Li isto na Fama TV de dia 21 de setembro de 2020: "O concelho de Famalicão registou na última semana (de 14 a 20 de setembro) 56 novos casos de infecção por COVID-19, segundo o boletim desta segunda-feira da Direcção Geral da Saúde (DGS)".
Esta informação é importante, mas insuficiente. Saber que no nosso concelho numa semana houve 56 novos infectados (para além dos que já existiam e que são centenas, embora não saiba quantos) é uma informação que obriga a ter cuidados, pois não estamos livres de se espalhar ainda mais.
Mas falta informação. O nosso concelho tem mais de 200 km² e mais de 120.000 habitantes e 49 freguesias (se deixarmos de lado as uniões). Ora, ficamos sem saber em que freguesias há mais casos e muito menos as razões deles. Não se trata de uma curiosidade mórbida, trata-se de ter informação para saber como agir melhor. Os cuidados devem ser redobrados nos sítios onde ocorrem mais casos.
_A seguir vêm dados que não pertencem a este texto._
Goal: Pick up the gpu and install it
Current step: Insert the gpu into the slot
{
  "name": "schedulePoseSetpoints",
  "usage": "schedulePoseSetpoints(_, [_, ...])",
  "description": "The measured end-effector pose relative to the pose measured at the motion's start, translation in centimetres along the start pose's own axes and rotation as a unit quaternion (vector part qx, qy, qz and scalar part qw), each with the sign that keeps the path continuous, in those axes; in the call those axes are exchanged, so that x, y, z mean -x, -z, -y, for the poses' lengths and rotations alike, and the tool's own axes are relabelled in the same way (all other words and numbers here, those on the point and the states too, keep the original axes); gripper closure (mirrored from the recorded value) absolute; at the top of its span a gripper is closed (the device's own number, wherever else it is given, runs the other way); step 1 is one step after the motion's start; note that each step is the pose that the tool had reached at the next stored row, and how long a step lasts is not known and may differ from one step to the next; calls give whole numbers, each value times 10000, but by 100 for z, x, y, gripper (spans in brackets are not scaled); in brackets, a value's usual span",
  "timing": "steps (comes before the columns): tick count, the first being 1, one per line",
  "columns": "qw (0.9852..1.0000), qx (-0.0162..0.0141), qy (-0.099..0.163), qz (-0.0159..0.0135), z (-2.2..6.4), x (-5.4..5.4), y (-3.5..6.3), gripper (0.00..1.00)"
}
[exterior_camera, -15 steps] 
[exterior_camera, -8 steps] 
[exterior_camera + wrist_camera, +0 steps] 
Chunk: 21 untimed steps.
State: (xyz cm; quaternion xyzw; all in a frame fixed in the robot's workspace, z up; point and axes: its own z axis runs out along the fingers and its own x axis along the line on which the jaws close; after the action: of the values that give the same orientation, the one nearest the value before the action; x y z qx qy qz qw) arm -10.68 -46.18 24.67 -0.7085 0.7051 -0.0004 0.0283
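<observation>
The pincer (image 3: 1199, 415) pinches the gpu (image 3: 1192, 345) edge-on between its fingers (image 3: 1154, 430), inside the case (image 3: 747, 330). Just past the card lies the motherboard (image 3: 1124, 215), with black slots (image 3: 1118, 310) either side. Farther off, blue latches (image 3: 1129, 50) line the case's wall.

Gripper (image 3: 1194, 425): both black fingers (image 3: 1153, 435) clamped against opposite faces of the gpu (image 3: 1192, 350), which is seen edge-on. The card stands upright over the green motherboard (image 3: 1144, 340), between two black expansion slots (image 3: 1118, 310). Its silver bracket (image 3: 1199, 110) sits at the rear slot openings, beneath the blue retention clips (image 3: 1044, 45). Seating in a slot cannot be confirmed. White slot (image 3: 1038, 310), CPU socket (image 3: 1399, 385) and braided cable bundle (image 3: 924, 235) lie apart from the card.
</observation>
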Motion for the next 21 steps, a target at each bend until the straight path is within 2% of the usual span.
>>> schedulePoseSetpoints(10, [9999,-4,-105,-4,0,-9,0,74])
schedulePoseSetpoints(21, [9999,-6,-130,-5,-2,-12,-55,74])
Compreendo que não esteja disponível essa informação por a DGS não a dar, mas é dever dos meios de comunicação social procurá-la e é dever do município, particularmente da câmara, trabalhar para conseguir essa informação. O mesmo se diga das juntas de freguesia.
E não temos uma autoridade sanitária a nível do concelho? Se a temos, importa que saibamos quem é e que nos aconselhe devidamente, sem alarmismos. Mesmo que os dados não sejam totalmente precisos, seguramente que é possível obter dados aproximados para servirem de orientação. Repare-se que não se trata de saber o nome das pessoas ou das famílias. Trata-se de saber locais do concelho, muito particularmente freguesias, mais atingidos. Importa também saber como está o nosso concelho em comparação com outros concelhos vizinhos e com o resto do país. E a evolução que tem ocorrido.
Todos devemos estar a lutar contra esta doença que tanto perturba as nossas vidas.